Student: He Sun
Comments for Task 1:
You were successful in importing and pre-processing the data for Task 1.
You were successful in applying the missingno function to identify missing data. You didn't delete all of the null data in the data-file.
You correctly imputed missing data. You successfully converted all of your data to a numeric data type. You didn't standardize your data. Although it was not completely necessary in this case, it is often useful to standardize data to speed optimisation algorithms. There were some significant outliers in the dataset. You might have considered removing these. You might have found it useful to apply the '.describe()' function to your data frame to obtain more information about the data contained within it.
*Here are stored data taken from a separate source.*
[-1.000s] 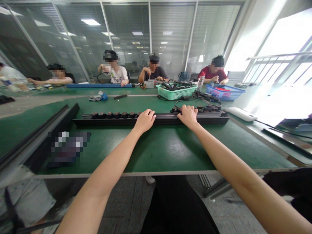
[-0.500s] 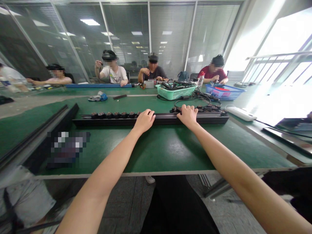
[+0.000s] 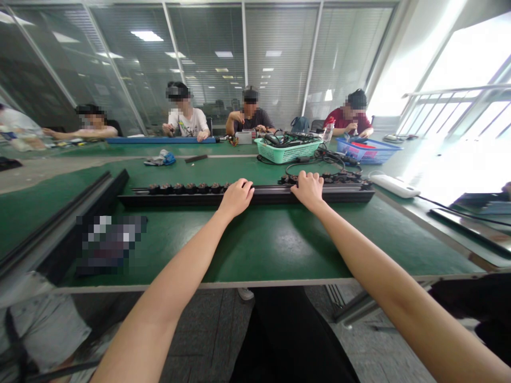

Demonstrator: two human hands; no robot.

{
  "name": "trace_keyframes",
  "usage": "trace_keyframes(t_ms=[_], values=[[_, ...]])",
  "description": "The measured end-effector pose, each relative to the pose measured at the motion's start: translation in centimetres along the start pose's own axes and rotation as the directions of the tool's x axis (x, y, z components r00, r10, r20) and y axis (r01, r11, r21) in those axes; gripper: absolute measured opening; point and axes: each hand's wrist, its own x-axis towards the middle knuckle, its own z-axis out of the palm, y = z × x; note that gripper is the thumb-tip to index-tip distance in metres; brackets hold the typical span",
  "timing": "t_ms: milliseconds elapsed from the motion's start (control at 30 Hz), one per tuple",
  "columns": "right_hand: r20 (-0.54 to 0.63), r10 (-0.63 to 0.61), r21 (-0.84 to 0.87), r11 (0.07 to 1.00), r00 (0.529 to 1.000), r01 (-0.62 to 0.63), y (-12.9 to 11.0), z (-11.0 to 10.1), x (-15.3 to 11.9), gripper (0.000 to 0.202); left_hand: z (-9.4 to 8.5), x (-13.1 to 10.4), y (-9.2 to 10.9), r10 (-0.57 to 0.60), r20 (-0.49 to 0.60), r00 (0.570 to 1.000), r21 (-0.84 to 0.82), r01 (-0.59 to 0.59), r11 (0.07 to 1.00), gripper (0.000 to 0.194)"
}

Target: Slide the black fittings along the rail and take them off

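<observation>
A long black metal rail (image 3: 271, 198) lies crosswise on the green table. My left hand (image 3: 237, 197) is closed over its middle, fingers curled across the top edge. Farther right, my right hand (image 3: 308, 190) grips the same rail, its thumb towards the left hand. Small round black parts with brownish tops (image 3: 189, 188), which look like sockets, stand in a row along the rail to the left of my left hand. More dark parts (image 3: 343, 178) crowd behind my right hand, joined by a black cable. My fingers hide whatever lies directly beneath them.
Another black rail (image 3: 83, 223) runs slantwise at the left, beside a blurred-out packet (image 3: 112, 244). Behind stand a green basket (image 3: 287, 151) of cables and a blue basket (image 3: 381, 154). A white power strip (image 3: 395, 186) lies right. Several people sit across the table (image 3: 279, 244).
Both my hands and the rail stay where they were. Across the table, a person in a white shirt has lowered a raised hand from head height to chest height.
</observation>
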Motion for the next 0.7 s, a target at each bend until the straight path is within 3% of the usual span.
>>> trace_keyframes(t_ms=[700], values=[[0.007, -0.003, 0.007, 1.000, 1.000, 0.003, -0.01, -0.14, 0.03, 0.032, -0.04, 0.03, 0.09, -0.007, 0.025, 1.000, 0.017, 0.006, 1.000, 0.041]])
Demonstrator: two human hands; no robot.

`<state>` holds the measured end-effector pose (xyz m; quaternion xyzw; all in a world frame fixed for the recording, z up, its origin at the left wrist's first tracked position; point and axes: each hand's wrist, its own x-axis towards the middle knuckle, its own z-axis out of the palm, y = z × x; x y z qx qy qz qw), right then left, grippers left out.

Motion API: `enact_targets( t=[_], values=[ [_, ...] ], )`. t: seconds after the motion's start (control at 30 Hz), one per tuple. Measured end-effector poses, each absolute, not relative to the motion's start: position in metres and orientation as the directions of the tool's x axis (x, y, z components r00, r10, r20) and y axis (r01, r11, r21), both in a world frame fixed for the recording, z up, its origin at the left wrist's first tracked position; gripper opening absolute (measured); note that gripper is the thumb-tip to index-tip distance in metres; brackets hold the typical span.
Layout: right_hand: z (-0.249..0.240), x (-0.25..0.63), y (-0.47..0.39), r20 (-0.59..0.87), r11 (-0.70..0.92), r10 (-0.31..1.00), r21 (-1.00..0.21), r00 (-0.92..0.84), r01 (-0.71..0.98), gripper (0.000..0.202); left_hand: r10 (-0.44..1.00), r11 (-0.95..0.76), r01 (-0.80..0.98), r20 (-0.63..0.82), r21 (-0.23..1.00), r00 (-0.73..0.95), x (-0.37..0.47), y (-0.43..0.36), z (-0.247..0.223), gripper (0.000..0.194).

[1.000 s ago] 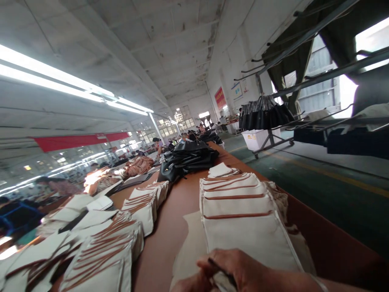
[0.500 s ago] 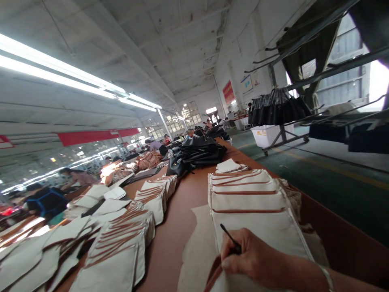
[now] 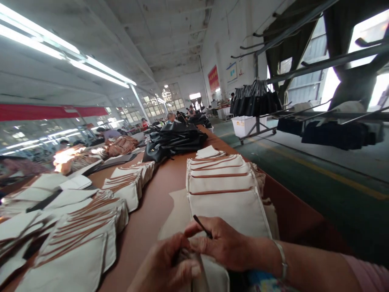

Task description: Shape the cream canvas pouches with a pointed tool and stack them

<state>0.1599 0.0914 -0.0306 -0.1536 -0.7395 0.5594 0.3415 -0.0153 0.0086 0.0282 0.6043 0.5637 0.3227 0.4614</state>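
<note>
At the bottom centre, my left hand (image 3: pixel 170 261) has its fingers closed on a cream fabric piece (image 3: pixel 212 271). Touching it, my right hand (image 3: pixel 223 243) is closed around a thin dark tool (image 3: pixel 202 226), whose end sticks up to the left. A silvery bracelet (image 3: pixel 283 259) circles my right wrist. Just beyond my hands lies a row of overlapping cream panels with brown edges (image 3: pixel 225 207). Part of the held fabric is hidden by my fingers.
More cream panels (image 3: pixel 69 259) are fanned out at the left on the brown table (image 3: pixel 146 227). Black bags (image 3: pixel 176 140) are piled farther back. Beyond the table's right edge stand a rack with hanging black bags (image 3: pixel 255 101) and a white bin (image 3: pixel 243 126). People sit in the distance.
My left hand has come into view and meets my right hand at the fabric. The view has turned to the right, so the table and panels appear farther left.
</note>
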Motion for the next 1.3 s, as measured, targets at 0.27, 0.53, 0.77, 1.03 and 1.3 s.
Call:
enact_targets(
  t=[0.27, 0.53, 0.77, 1.03, 1.3],
  values=[
    [-0.038, 0.196, 0.096, 0.353, 0.322, 0.495, -0.923, -0.794, -0.21, 0.022, 0.931, 0.235, 0.209, -0.282, 0.949, 0.233, 0.009, 0.017, -0.002, 0.047],
    [-0.039, 0.212, 0.099, 0.181, 0.123, 0.398, -0.982, -0.899, -0.143, 0.024, 0.887, 0.356, -0.073, -0.312, 0.932, 0.342, 0.023, 0.01, -0.008, 0.042],
    [-0.039, 0.222, 0.099, 0.342, 0.513, 0.442, -0.855, -0.829, -0.079, 0.014, 0.877, 0.332, 0.068, -0.335, 0.941, 0.344, 0.016, 0.006, -0.022, 0.042],
    [-0.034, 0.22, 0.09, 0.365, 0.632, 0.464, -0.775, -0.807, 0.014, 0.014, 0.923, 0.3, 0.123, -0.32, 0.946, 0.215, 0.031, 0.011, -0.021, 0.047],
    [-0.033, 0.208, 0.092, -0.302, -0.438, 0.501, -0.897, -0.811, 0.063, 0.013, 0.925, 0.35, -0.029, -0.341, 0.936, 0.169, 0.044, 0.004, -0.005, 0.039]
  ],
)
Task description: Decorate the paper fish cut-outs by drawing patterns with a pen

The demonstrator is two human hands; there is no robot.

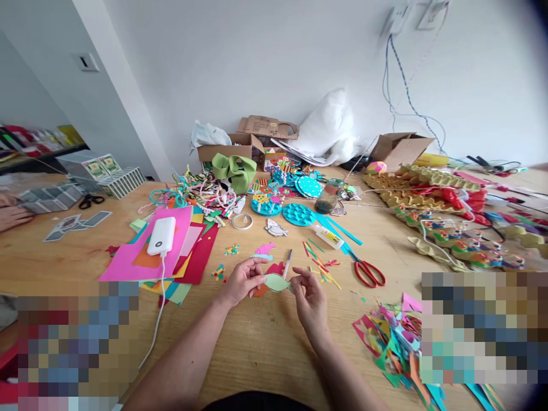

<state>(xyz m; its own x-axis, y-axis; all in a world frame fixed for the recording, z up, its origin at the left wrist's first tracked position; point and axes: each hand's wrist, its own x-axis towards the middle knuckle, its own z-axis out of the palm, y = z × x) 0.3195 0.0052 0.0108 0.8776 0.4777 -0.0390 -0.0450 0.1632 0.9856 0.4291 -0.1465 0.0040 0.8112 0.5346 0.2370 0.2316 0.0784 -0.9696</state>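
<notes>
A light green paper fish [277, 282] is stretched between my two hands, just above the table. My left hand [245, 279] pinches its rounded end, and my right hand [309, 290] grips the narrow tail end. Beyond my fingers lie a pink paper fish [265, 249], a red paper piece [278, 268] and a pen [288, 264]. An orange paper piece [260, 291] shows partly under the green one. Farther off is a white fish cutout [275, 228] with drawn lines. Thin coloured paper strips [321, 264] are scattered to the right of the pen.
Red-handled scissors [369, 273] and a glue bottle [327, 236] lie at right. Paper scraps [396, 342] are heaped at front right. Coloured sheets [145, 251] carry a white power bank [161, 236], its cable running toward me. Blue plates [298, 214] stand behind. Another person's hand [15, 211] is at far left.
</notes>
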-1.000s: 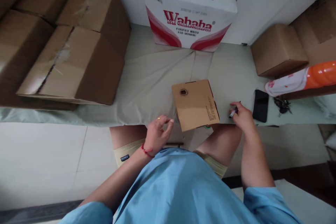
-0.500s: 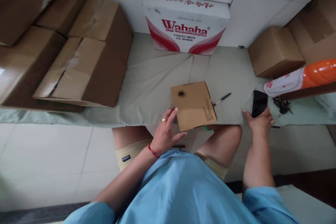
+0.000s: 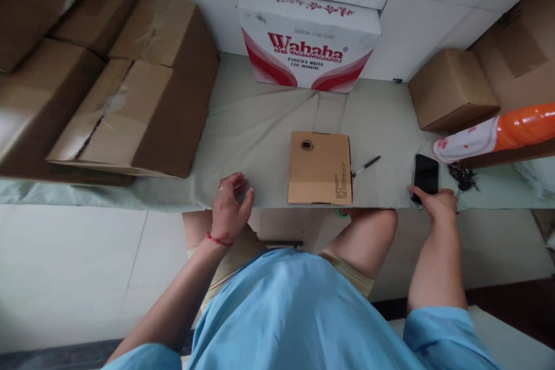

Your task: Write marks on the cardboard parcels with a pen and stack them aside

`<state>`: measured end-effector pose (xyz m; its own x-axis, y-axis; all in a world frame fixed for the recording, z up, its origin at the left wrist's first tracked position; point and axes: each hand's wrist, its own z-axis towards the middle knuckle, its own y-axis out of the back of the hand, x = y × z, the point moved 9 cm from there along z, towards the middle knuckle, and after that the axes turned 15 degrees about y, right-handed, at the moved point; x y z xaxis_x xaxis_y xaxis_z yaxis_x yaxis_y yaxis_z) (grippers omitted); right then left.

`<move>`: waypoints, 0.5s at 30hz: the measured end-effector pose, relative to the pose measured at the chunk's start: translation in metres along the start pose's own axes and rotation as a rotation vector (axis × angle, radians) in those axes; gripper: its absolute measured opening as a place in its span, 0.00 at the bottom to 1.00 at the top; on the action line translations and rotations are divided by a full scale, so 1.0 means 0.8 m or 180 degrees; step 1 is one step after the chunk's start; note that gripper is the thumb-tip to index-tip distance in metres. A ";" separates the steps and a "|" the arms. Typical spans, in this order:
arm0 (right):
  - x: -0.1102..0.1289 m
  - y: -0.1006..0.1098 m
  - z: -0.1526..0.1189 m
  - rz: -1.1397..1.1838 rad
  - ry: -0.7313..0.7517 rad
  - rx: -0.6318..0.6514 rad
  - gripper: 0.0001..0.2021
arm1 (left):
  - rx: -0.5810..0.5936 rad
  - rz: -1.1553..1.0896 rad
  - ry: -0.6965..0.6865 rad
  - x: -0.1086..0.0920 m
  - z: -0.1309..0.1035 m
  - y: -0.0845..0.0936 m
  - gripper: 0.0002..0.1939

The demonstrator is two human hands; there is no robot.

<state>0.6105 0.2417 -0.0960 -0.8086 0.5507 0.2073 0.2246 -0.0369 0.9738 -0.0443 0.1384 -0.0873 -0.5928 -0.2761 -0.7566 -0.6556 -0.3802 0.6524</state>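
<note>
A small brown cardboard box (image 3: 318, 169) lies flat at the front edge of the cloth-covered table, with a round dark mark and printed lines on its top. To the left of it, my left hand (image 3: 232, 202) rests at the table edge, holding nothing, fingers loosely bent and thumb apart. My right hand (image 3: 437, 202) grips the near end of a black smartphone (image 3: 426, 173), thumb on its left side; some fingers are hidden. Between box and phone lies a pen (image 3: 366, 165). A bunch of keys (image 3: 463, 177) sits right of the phone.
Large cardboard boxes (image 3: 121, 115) are stacked on the left. A white and red Wahaha water carton (image 3: 307, 52) stands against the wall. On the right are a brown box (image 3: 453, 89) and an orange and white cylindrical thing (image 3: 498, 133). Pale green cloth (image 3: 251, 121) covers the table.
My left hand has let go of the small box and moved left. The box has turned to lie squarer to the table edge. My right hand stays at the phone, shifted slightly right.
</note>
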 end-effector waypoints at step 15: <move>0.149 0.005 -0.165 0.3876 0.0734 0.0946 0.42 | -0.0013 0.0665 -0.0229 -0.017 0.061 -0.050 0.08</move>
<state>0.4433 0.1974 -0.0552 -0.0636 0.1344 0.9889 0.9734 -0.2104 0.0912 -0.0333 0.2007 -0.1008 -0.7475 -0.2855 -0.5998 -0.5133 -0.3251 0.7943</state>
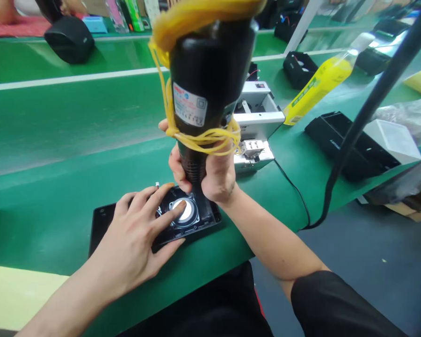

You successfully applied the '.info()' function to your dataset. You could have used the '.dtypes' function to find out what types of value were in each feature. You could have additionally used the 'shape' attribute to determine the number of columns (features) and rows (observations) in your dataset You might have considered using a scatter chart to help gain insights into your data - is distribution and any obvious correlations in the data. You might have considered using a correlation matrix to help find any existing correlations in the data-set. There were other charts presented during the course that might have helped with your data exploration.
You might have considered selection sub-sets of the data that you were given. You applied Principle Component Analysis - which is good. You correctly applied the 'k nearest neighbours' algorithm to organise your data into similar type of asteroid.
You might have considered applying the 'Gaussian Mixture Model' (GMM) to your data. GMM is a 'soft' clustering algorithm similar to KNN but gives a probability of each item being in a particular group. The assignment question asked you to provide a 'spread' (or 'distribution') for the data. A Gaussian Mixture Model (GMM) would have allowed you to obtain a variance in the data of each cluster. I see that you also successfully applied clustering algorithms to your data that were not presented during the course. You correctly applied the 'elbow method' to estimate the number of types of asteroid. You correctly applied the 'Silhouette Score' to estimate the number of types of asteroid. You correctly obtained the typical asteroid composition using the cluster centroids. You have provided some useful description and rationale for your analysis
Comments for Task 2:
You were successful in importing and pre-processing the data for Task 1. You were successful in applying the missingno function to identify missing data. You didn't delete all of the null data in the data-file. You correctly imputed missing data. You successfully converted all of your data to a numeric data type. You didn't standardize your data. Although it was not completely necessary in this case, it is often useful to standardize data to speed optimisation algorithms. There were some significant outliers in the dataset. You might have considered removing these. You might have found it useful to apply the '.describe()' function to your data frame to obtain more information about the data contained within it.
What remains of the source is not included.